Regardez dans tous nos pays aujourd’hui. On parle tous les jours, vous en parlez très souvent à juste titre, beaucoup de métiers du soin sont très durs, on a du mal à recruter, ils ne sont pas assez payés.
L’intelligence artificielle, elle va permettre de déléguer certaines de ces tâches, mais elle permettra de remettre de l’humain. Et ce n’est pas un robot ou un assistant d’intelligence artificielle qui aura la bienveillance d’un appel téléphonique, d’un contact physique, du soin qu’on met avec une personne qui est âgée ou une personne en situation de handicap. Not yet. »
Emmanuel Macron refuse néanmoins l’idée d’une substitution massive des travailleurs par l’IA. Selon lui, l’IA assistera les professions plutôt qu’elle ne les remplacera, transformant la nature des emplois plutôt que de les détruire.
« Moi, je ne fais pas du tout partie de ceux qui pensent que ça va tout remplacer.
Juste une parenthèse, on a déjà vécu ce débat quand les robots sont arrivés. On a eu ce débat dans les années 90 en France. On a dit que les robots vont remplacer les salariés. On a beaucoup plus bloqué les robots dans nos industries qu’ailleurs. Et bien ce faisant, on a plus désindustrialisé.
Là où on a mis le robot – et d’ailleurs on est en train de corriger cet écart depuis quelques années en France – là où on met le robot, eh bien nos ouvriers, nos salariés, ils sont formés, ils pilotent le robot. Ils ont beaucoup moins de troubles musculosquelettiques, ils ont un temps qui est dégagé, ils regardent la qualité, mais ils permettent d’avoir dans nos pays beaucoup plus de valeur qui est créée. »
Vers une régulation mondiale de l’IA
La montée en puissance de l’IA soulève de nombreuses questions éthiques, notamment en matière de désinformation et de manipulation des identités numériques. Pour illustrer ces risques, Emmanuel Macron a diffusé une vidéo montrant son image détournée par l’IA, mettant ainsi en lumière la menace des deepfakes et des contenus falsifiés.
Cependant, cette séquence a créé un moment de malaise au cours de l’interview, lorsque la journaliste Palki Sharma Upadhyay a exprimé une désapprobation marquée en réagissant d’un « Ça n’est pas drôle, ça n’est pas drôle. ». Cette réaction souligne un écart culturel significatif : en Inde, où le respect de la hiérarchie sociale et professionnelle est profondément ancré, l’usage de l’image d’un chef d’État de cette manière est perçu comme inapproprié.

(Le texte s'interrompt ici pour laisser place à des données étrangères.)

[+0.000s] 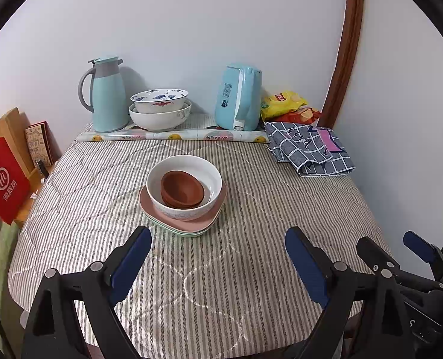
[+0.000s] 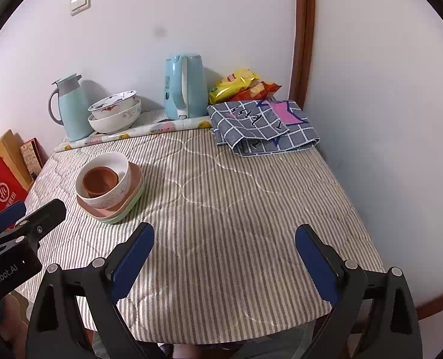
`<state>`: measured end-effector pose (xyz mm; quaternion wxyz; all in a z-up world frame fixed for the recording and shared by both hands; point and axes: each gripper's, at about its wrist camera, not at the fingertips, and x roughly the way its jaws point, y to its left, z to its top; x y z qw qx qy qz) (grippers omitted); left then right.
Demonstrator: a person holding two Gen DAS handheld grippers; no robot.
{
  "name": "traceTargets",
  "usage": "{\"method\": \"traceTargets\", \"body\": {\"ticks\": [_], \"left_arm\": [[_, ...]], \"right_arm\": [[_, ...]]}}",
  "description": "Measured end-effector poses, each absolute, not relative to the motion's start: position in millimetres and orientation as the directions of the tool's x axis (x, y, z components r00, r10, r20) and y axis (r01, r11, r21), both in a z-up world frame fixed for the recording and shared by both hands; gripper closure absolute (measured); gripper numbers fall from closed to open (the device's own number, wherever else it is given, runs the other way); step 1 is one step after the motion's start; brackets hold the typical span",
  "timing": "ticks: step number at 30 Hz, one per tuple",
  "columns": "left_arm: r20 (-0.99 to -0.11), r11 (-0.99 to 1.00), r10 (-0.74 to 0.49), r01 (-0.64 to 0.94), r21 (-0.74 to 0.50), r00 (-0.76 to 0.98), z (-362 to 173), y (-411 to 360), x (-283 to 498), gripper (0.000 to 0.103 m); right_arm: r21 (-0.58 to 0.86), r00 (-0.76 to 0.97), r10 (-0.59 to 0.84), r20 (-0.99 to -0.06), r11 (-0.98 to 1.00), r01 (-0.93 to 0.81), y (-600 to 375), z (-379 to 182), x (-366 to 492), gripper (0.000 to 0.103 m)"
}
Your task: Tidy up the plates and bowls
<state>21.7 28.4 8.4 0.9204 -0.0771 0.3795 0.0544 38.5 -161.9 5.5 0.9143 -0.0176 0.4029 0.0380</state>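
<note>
A stack stands mid-table: brown bowls [image 1: 182, 190] nested inside a white bowl [image 1: 188, 209], on a pink plate [image 1: 205, 220] over a green plate [image 1: 188, 234]. The stack also shows in the right wrist view, at the left [image 2: 109, 188]. My left gripper [image 1: 218, 254] is open and empty, just short of the stack. My right gripper [image 2: 224, 251] is open and empty, over bare cloth to the right of the stack; it shows in the left wrist view [image 1: 391, 254]. Two more bowls [image 1: 160, 110] are stacked at the back.
At the back wall stand a teal thermos [image 1: 107, 95], a blue kettle [image 1: 239, 98], snack bags [image 1: 284, 104] and a rolled mat [image 1: 173, 135]. A folded checked cloth [image 1: 309, 149] lies back right. Paper bags [image 1: 4, 176] stand left of the striped table [image 1: 251, 284].
</note>
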Motion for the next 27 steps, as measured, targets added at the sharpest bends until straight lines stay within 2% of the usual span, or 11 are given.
{"method": "traceTargets", "body": {"ticks": [27], "left_arm": [[-0.707, 0.977, 0.053, -0.182, -0.107, 0.705, 9.9, 36.4, 5.2, 0.012]], "right_arm": [[-0.004, 0.687, 0.078, -0.723, 0.993, -0.117, -154.7, 14.8, 20.1, 0.008]]}}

Face à ces défis de désinformation , il prône une régulation mondiale, inspirée des initiatives déjà menées par la France contre les contenus haineux sur les réseaux sociaux. Il appelle à une transparence totale des acteurs de l’IA, en imposant un marquage obligatoire des contenus générés artificiellement.
Il y a cinq ans, on n’avait pas besoin de l’IA. Avec les réseaux sociaux, on était menacé du pire. La France s’est battue. Et on a imposé au niveau européen le modèle français. On protège le droit d’auteur et les droits voisins.

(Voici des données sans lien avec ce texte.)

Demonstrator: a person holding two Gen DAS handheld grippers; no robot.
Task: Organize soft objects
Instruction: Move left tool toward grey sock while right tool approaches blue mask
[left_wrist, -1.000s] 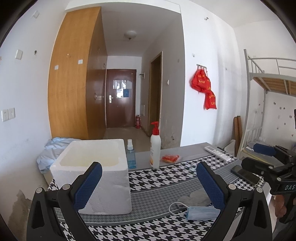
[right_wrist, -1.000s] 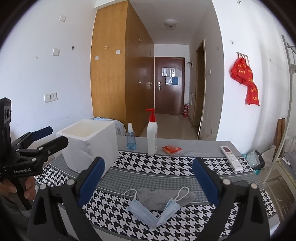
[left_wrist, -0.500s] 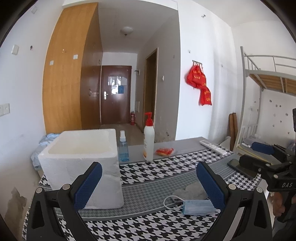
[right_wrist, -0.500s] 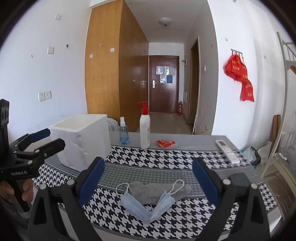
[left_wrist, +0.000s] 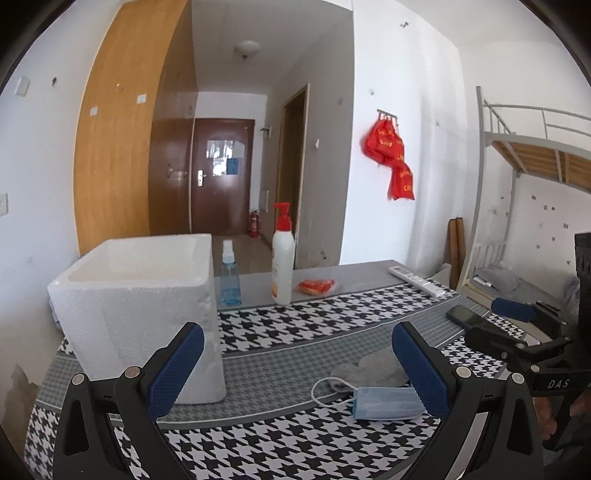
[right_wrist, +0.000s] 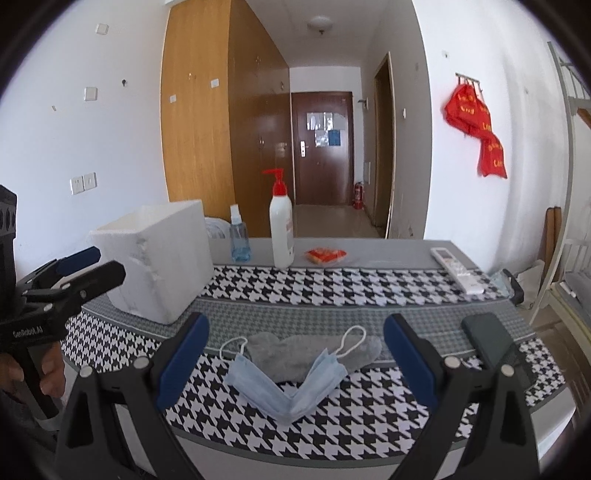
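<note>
Both my grippers, left (left_wrist: 295, 369) and right (right_wrist: 295, 360), gape empty above the cloth's (right_wrist: 332, 284) near edge; mask (right_wrist: 291, 384) overlaps sock (right_wrist: 295, 350), box (right_wrist: 159, 254) stands apart.

White lettering "DAS" marks the black body of the right gripper (left_wrist: 517, 325) at the right edge of the left wrist view; "GenRobot.AI" runs along the left gripper (right_wrist: 88, 266) at the left of the right wrist view (yellow print on the far red bags (right_wrist: 476, 125) stays illegible).
</note>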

Et donc, ce qu’il faut faire maintenant avec l’IA, c’est exactement la même chose. C’est de dire : on doit nous dire quand c’est de l’IA et quand ça n’en est pas. »
La France souhaite aussi protéger les artistes et les créateurs face aux IA génératives qui exploitent des œuvres sans autorisation. Une extension des règles du droit d’auteur européen à l’IA est à l’étude.
Une alliance stratégique avec l’Inde
Enfin, Emmanuel Macron a rappelé que la France voit en l’Inde un partenaire clé pour l’autonomie technologique. Avec son homologue Narendra Modi il entend développer des projets communs en IA, notamment dans la formation des ingénieurs, la construction de data centers souverains, actions qui seront le terreau la mise en place d’un écosystème d’innovation franco-indien.